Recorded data
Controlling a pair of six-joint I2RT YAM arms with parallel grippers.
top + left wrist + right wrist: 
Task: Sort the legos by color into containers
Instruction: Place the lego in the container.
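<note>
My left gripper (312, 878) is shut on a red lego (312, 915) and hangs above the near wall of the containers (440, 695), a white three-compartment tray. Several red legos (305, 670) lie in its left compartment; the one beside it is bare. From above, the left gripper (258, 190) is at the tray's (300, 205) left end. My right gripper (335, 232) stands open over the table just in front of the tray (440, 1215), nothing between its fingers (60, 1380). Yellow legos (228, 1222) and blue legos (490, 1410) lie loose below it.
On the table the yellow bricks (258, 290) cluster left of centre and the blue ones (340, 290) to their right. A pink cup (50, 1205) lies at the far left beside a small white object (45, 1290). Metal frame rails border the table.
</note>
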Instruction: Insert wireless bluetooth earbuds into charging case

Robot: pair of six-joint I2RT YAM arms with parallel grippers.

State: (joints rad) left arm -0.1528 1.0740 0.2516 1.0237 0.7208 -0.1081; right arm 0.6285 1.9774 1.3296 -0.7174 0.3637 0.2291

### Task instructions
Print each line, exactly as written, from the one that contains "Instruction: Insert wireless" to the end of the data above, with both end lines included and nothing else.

### Result for this exercise
Instruction: Insert wireless bluetooth earbuds into charging case

Robot: pair of six-joint I2RT YAM arms with parallel grippers.

State: (joints rad) left arm -0.1528 1.0740 0.2516 1.0237 0.7208 -0.1081; right arm 0.6285 1.9774 1.3296 -0.7174 0.3637 0.2291

This exercise requires nothing further.